## AIM OF THE EXERCISE:
Would you reproduce, without any alteration, the lines from the opening line of the entries through the line that has "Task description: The" in it?

## Records contained in a dataset:
━━━━━━━━━━━━━━━━━━━━

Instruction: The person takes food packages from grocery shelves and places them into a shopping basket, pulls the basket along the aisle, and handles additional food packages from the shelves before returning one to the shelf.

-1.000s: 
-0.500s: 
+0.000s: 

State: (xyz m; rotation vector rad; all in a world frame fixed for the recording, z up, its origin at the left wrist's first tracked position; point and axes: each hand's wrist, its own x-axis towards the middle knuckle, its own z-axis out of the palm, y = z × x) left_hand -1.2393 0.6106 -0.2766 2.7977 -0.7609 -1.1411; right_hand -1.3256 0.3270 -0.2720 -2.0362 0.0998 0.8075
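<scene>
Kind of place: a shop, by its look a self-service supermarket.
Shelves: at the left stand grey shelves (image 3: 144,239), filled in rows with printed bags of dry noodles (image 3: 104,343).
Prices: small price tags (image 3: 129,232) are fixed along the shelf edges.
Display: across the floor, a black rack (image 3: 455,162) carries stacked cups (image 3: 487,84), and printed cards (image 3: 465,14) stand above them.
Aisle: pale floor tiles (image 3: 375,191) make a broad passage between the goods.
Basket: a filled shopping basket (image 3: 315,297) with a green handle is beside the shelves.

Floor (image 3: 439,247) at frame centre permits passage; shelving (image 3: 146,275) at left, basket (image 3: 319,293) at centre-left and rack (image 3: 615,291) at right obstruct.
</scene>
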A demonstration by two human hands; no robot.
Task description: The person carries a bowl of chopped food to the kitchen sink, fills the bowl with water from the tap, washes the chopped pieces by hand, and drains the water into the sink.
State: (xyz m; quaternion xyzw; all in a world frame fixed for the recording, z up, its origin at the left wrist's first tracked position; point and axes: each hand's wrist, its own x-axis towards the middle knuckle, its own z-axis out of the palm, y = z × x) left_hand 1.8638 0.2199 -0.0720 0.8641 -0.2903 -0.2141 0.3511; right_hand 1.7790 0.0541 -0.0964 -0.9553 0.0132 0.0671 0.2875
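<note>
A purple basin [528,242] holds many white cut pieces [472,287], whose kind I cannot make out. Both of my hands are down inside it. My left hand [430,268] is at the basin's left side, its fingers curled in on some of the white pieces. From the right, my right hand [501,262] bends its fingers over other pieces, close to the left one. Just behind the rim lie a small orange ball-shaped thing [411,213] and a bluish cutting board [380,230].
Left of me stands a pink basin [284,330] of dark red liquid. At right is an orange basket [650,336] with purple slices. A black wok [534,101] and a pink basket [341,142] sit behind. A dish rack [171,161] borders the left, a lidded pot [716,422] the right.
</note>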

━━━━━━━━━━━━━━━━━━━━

## ANSWER TO THE EXERCISE:
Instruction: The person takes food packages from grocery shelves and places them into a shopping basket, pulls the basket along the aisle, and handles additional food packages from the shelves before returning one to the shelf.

-1.000s: 
-0.500s: 
+0.000s: 

State: (xyz m; rotation vector rad; all in a world frame fixed for the recording, z up, its origin at the left wrist's first tracked position; point and axes: each hand's wrist, its own x-axis towards the middle knuckle, its own z-axis out of the palm, y = z × x) left_hand -1.2393 0.6106 -0.2766 2.7977 -0.7609 -1.1411; right_hand -1.3256 0.3270 -0.2720 -2.0362 0.0998 0.8075
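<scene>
Kind of place: a shop, by its look a self-service supermarket.
Shelves: at the left stand grey shelves (image 3: 144,239), filled in rows with printed bags of dry noodles (image 3: 104,343).
Prices: small price tags (image 3: 129,232) are fixed along the shelf edges.
Display: across the floor, a black rack (image 3: 455,162) carries stacked cups (image 3: 487,84), and printed cards (image 3: 465,14) stand above them.
Aisle: pale floor tiles (image 3: 375,191) make a broad passage between the goods.
Basket: a filled shopping basket (image 3: 315,297) with a green handle is beside the shelves.

Floor (image 3: 439,247) at frame centre permits passage; shelving (image 3: 146,275) at left, basket (image 3: 319,293) at centre-left and rack (image 3: 615,291) at right obstruct.
</scene>
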A demonstration by two human hands; no robot.
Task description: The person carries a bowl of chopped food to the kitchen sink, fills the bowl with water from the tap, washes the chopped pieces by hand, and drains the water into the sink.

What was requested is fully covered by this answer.